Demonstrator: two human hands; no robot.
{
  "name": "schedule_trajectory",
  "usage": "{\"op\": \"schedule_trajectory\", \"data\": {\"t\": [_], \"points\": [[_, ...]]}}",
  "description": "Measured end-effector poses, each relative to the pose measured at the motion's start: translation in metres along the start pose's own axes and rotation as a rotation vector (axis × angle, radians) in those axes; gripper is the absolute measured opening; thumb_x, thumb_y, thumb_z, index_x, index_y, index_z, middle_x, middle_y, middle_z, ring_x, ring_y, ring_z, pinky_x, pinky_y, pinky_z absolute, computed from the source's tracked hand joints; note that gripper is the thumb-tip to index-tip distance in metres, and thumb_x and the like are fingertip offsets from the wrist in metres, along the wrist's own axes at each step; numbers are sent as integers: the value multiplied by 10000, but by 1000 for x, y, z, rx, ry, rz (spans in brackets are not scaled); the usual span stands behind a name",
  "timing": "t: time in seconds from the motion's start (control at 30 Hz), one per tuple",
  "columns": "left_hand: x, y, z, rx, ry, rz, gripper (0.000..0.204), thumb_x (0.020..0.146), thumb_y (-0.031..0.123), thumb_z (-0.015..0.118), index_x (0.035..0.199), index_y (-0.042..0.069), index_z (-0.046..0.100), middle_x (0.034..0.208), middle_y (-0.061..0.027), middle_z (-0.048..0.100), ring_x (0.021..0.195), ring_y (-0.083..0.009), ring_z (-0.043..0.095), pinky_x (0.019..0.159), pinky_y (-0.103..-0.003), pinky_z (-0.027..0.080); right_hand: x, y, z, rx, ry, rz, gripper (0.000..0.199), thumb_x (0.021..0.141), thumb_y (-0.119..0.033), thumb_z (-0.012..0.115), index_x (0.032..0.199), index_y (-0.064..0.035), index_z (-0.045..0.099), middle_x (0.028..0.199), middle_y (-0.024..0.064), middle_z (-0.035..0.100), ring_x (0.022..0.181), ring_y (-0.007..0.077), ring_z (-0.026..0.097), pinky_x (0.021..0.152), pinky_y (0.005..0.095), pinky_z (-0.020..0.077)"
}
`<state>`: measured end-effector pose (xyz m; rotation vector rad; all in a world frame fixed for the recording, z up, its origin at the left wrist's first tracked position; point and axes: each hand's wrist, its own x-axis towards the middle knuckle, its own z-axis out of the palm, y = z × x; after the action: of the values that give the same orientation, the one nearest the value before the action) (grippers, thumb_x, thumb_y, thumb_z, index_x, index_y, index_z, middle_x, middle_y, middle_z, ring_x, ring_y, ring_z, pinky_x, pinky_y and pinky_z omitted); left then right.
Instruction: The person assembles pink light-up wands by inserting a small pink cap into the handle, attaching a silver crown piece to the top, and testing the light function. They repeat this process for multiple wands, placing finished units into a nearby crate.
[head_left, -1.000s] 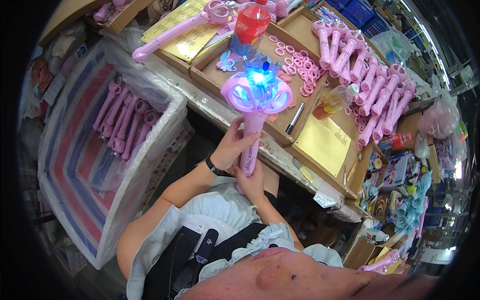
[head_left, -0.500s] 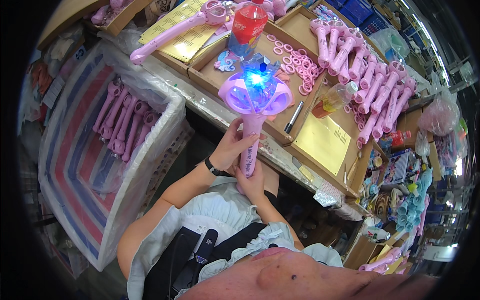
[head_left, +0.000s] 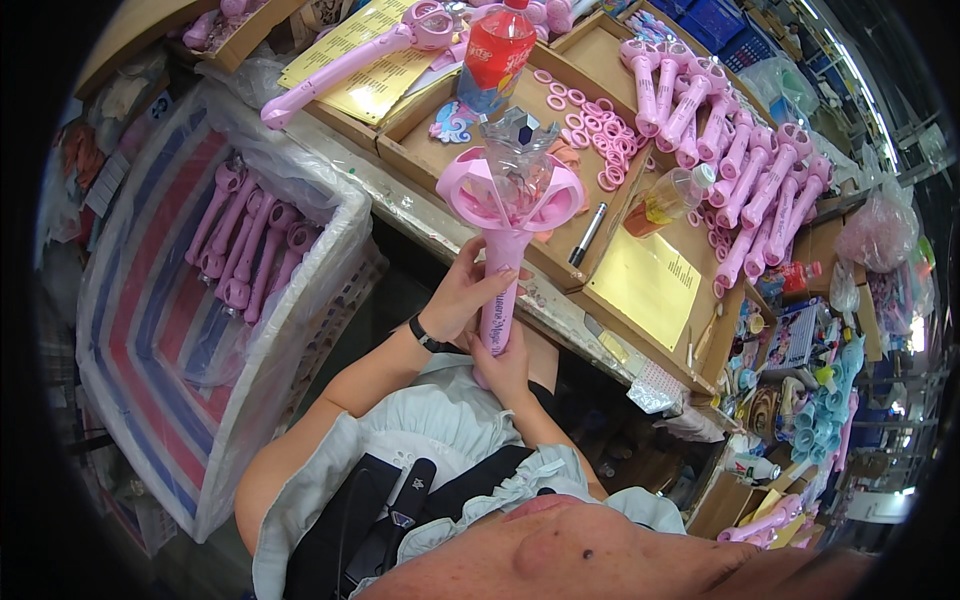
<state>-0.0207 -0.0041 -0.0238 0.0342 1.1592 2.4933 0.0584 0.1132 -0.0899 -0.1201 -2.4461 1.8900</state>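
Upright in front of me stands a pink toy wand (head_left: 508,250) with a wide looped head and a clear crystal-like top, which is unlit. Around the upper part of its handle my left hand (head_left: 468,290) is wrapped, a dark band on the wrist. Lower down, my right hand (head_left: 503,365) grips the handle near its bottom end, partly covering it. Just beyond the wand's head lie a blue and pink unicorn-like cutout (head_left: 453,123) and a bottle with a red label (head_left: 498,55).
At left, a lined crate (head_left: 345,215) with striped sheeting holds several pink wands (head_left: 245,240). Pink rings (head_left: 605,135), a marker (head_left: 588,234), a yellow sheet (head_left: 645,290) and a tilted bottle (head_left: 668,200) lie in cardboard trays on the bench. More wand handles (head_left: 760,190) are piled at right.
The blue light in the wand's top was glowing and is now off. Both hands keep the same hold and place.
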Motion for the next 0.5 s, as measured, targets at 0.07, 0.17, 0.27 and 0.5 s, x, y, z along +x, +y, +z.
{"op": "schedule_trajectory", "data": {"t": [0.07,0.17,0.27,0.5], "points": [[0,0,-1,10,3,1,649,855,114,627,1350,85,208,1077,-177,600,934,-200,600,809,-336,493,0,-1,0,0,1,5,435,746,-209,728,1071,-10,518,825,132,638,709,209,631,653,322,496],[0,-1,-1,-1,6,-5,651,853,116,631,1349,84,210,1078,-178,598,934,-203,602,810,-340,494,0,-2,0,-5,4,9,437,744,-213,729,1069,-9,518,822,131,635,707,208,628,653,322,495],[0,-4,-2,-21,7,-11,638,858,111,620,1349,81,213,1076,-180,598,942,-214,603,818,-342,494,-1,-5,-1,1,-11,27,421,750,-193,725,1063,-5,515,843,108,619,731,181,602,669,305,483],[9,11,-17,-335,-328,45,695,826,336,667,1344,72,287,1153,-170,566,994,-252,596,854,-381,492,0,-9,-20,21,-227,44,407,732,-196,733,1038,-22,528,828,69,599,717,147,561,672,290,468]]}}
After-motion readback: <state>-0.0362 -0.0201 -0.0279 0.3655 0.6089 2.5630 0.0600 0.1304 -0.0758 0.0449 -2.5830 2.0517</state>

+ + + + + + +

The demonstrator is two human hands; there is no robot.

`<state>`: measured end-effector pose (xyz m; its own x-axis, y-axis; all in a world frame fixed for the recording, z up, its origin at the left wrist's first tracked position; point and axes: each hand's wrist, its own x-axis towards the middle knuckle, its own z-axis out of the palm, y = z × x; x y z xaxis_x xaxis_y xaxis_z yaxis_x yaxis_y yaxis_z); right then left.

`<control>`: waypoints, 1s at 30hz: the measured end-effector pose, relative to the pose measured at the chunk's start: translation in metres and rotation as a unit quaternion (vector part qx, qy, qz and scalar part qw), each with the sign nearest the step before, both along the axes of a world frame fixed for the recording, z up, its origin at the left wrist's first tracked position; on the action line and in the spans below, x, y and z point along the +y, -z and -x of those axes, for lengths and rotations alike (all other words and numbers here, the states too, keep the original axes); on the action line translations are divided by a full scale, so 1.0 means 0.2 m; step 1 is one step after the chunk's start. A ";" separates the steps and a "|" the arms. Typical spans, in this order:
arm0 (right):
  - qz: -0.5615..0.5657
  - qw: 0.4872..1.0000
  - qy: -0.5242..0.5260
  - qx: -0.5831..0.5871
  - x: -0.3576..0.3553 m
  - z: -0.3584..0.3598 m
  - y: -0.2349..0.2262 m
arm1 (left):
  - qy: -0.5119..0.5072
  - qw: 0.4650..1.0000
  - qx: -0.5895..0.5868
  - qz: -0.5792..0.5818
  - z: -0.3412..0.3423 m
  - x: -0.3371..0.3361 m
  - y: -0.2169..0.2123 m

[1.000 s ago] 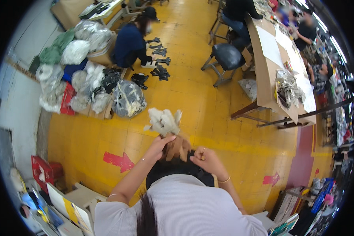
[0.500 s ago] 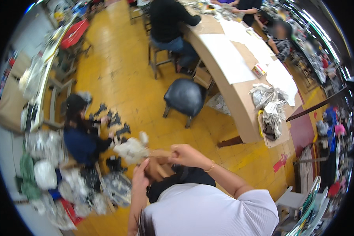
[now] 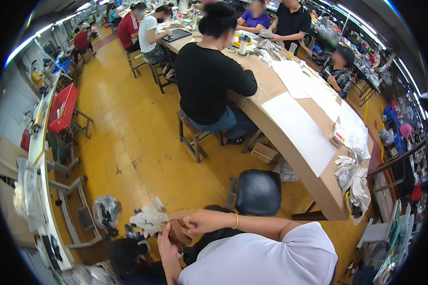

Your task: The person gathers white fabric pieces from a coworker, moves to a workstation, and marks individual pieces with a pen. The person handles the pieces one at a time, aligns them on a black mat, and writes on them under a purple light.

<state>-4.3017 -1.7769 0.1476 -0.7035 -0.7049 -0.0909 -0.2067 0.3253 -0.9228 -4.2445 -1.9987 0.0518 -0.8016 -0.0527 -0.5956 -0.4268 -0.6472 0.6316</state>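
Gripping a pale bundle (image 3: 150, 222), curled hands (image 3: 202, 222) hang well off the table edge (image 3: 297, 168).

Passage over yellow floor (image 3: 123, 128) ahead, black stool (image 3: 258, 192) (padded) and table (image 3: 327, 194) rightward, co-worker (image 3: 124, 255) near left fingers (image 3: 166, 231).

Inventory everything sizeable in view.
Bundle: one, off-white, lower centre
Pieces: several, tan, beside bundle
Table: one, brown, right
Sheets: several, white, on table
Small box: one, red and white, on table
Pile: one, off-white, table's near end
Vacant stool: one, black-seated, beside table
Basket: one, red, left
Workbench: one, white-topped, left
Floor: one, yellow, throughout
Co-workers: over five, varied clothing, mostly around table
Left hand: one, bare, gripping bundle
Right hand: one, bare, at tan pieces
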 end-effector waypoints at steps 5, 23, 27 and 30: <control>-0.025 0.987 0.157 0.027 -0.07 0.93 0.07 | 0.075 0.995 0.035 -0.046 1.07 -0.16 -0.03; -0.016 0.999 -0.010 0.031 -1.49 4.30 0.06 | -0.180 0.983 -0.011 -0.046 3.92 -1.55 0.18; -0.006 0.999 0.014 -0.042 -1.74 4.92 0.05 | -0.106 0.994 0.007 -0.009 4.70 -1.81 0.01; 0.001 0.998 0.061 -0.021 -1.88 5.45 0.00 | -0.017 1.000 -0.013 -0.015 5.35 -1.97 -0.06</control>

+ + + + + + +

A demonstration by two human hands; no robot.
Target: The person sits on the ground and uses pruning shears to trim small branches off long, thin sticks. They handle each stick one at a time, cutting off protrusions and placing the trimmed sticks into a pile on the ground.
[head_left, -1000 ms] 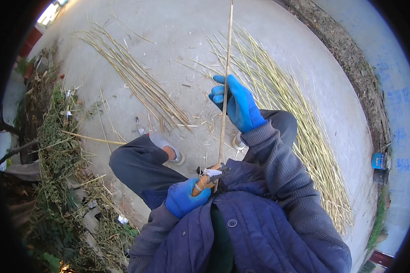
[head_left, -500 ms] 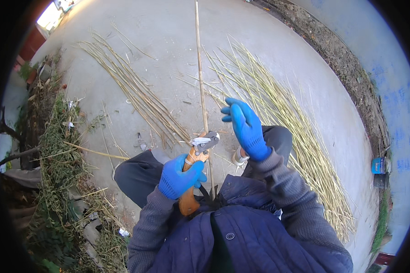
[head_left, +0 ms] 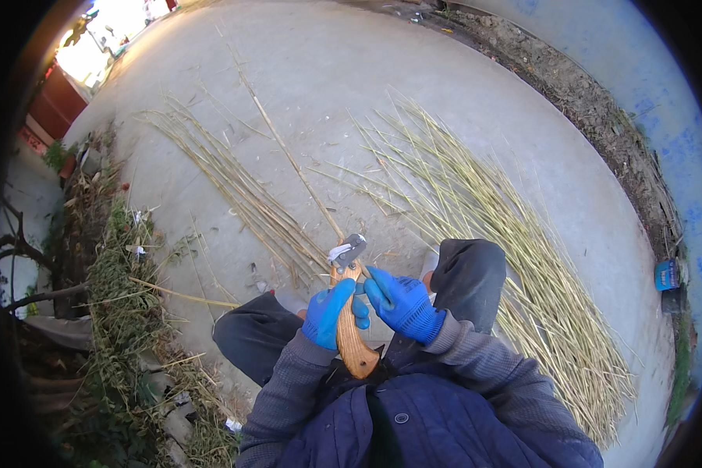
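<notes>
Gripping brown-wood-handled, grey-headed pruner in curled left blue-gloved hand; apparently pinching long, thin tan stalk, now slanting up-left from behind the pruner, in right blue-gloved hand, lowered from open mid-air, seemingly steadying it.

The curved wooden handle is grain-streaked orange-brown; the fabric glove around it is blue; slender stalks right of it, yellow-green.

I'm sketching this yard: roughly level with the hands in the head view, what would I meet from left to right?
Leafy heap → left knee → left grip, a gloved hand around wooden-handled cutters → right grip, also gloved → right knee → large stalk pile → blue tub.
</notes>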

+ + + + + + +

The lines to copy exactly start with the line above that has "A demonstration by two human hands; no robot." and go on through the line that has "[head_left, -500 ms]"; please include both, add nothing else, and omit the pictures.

COMPLETED TASK:
A demonstration by two human hands; no robot.
Target: The person sits on the ground and uses pruning shears to trim small branches off long, thin sticks. They handle each stick one at a time, cutting off protrusions and placing the trimmed sticks into a pile on the ground.
[head_left, -1000 ms] 
[head_left, -500 ms] 

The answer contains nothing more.